Records contained in a dataset

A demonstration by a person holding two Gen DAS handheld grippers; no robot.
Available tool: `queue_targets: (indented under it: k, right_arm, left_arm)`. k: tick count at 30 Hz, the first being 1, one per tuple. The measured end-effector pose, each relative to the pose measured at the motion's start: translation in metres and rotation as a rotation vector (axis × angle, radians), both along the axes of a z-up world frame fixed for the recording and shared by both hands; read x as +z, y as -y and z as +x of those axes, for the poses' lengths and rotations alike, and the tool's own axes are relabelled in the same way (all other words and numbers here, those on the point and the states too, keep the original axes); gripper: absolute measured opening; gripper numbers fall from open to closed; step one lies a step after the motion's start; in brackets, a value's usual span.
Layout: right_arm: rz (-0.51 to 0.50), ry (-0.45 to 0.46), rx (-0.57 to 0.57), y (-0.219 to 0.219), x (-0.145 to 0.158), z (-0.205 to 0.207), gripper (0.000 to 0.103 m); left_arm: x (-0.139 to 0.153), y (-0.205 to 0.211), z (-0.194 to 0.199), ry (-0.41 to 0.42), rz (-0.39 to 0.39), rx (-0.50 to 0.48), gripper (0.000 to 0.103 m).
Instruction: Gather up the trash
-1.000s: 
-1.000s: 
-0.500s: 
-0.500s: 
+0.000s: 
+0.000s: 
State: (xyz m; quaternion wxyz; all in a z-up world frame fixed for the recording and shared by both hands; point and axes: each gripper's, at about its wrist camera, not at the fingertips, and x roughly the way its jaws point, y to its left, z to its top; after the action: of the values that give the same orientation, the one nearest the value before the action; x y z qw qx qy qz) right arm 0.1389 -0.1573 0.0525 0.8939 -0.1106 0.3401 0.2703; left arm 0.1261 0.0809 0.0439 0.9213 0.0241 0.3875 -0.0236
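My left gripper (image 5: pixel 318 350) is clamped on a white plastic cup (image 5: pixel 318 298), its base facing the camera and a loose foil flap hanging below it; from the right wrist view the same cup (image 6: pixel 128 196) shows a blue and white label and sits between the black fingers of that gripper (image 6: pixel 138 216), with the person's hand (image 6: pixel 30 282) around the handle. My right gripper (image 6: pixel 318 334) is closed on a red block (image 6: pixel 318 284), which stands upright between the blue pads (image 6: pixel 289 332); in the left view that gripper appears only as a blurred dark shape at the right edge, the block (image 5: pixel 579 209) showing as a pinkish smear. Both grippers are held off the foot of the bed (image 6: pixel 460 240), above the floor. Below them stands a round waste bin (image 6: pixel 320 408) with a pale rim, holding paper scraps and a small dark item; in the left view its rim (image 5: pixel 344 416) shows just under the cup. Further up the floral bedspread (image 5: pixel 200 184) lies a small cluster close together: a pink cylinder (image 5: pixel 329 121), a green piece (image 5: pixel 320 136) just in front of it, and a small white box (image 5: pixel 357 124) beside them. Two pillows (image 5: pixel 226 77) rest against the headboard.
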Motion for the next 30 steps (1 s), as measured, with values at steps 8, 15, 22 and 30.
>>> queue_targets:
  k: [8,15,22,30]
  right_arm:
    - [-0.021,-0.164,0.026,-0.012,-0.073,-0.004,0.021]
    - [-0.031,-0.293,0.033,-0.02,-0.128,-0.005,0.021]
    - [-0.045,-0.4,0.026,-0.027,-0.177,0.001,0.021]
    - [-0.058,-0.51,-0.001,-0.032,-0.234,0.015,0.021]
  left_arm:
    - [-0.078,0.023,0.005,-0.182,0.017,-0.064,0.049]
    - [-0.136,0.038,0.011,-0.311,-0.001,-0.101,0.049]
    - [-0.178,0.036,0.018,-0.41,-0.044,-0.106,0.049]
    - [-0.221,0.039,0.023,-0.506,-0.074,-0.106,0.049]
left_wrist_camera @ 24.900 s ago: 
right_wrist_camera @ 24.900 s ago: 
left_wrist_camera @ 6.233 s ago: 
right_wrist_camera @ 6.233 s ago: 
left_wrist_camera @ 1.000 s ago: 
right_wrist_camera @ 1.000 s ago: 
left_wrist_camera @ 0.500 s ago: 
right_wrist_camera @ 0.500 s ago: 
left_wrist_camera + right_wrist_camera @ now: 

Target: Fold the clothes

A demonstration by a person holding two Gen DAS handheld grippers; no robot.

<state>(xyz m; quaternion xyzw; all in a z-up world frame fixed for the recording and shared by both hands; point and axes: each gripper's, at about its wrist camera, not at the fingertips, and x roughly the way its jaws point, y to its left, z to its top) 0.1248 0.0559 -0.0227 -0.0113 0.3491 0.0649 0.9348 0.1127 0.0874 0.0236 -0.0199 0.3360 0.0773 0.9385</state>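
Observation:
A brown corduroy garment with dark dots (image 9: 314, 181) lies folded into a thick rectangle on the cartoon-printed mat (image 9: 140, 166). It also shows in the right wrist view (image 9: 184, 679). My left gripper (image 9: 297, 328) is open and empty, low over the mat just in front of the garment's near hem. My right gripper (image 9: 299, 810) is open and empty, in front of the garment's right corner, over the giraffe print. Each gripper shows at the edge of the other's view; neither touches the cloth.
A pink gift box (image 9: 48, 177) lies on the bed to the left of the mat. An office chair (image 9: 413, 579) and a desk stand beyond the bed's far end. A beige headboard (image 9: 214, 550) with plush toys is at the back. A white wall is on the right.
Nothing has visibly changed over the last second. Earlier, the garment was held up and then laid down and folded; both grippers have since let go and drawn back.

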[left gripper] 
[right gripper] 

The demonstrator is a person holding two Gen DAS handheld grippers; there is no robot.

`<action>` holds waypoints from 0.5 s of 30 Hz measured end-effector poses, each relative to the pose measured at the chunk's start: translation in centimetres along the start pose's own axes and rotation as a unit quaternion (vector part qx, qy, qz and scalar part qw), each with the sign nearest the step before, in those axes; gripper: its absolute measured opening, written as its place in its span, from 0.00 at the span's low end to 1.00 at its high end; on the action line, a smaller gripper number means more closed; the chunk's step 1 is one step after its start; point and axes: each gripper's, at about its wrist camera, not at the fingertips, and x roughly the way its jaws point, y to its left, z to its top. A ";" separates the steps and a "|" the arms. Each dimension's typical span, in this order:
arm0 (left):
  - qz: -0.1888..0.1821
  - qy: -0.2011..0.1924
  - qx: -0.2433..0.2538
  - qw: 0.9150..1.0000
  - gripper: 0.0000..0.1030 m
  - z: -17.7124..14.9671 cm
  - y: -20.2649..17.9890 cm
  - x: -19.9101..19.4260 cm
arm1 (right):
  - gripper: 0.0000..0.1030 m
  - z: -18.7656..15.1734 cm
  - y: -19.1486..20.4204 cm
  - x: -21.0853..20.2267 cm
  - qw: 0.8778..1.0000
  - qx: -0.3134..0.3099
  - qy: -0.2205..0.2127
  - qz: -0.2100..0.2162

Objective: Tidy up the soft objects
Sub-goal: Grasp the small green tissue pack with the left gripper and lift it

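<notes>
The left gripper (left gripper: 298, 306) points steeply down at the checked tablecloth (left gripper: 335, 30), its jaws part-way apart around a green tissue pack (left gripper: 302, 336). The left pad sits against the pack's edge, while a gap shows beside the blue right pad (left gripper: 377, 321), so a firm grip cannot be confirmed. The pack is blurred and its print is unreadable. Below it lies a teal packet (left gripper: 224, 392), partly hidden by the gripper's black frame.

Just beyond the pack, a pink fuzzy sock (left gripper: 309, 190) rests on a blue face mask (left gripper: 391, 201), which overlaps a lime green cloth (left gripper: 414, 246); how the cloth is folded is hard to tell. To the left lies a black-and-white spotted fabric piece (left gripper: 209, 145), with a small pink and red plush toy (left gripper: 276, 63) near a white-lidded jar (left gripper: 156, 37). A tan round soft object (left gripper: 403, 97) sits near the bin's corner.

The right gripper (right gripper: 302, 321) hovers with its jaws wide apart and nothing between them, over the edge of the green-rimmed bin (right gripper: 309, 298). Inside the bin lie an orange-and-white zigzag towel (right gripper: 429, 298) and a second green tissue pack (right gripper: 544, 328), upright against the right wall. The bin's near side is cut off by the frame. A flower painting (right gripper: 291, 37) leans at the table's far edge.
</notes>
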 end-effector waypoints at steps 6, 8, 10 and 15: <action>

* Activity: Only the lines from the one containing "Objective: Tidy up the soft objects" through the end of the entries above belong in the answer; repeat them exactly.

* Written answer:
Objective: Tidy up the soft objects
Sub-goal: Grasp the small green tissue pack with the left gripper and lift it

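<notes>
The left gripper (left gripper: 298, 306) points steeply down at the checked tablecloth (left gripper: 335, 30), its jaws part-way apart around a green tissue pack (left gripper: 302, 336). The left pad sits against the pack's edge, while a gap shows beside the blue right pad (left gripper: 377, 321), so a firm grip cannot be confirmed. The pack is blurred and its print is unreadable. Below it lies a teal packet (left gripper: 224, 392), partly hidden by the gripper's black frame.

Just beyond the pack, a pink fuzzy sock (left gripper: 309, 190) rests on a blue face mask (left gripper: 391, 201), which overlaps a lime green cloth (left gripper: 414, 246); how the cloth is folded is hard to tell. To the left lies a black-and-white spotted fabric piece (left gripper: 209, 145), with a small pink and red plush toy (left gripper: 276, 63) near a white-lidded jar (left gripper: 156, 37). A tan round soft object (left gripper: 403, 97) sits near the bin's corner.

The right gripper (right gripper: 302, 321) hovers with its jaws wide apart and nothing between them, over the edge of the green-rimmed bin (right gripper: 309, 298). Inside the bin lie an orange-and-white zigzag towel (right gripper: 429, 298) and a second green tissue pack (right gripper: 544, 328), upright against the right wall. The bin's near side is cut off by the frame. A flower painting (right gripper: 291, 37) leans at the table's far edge.
</notes>
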 end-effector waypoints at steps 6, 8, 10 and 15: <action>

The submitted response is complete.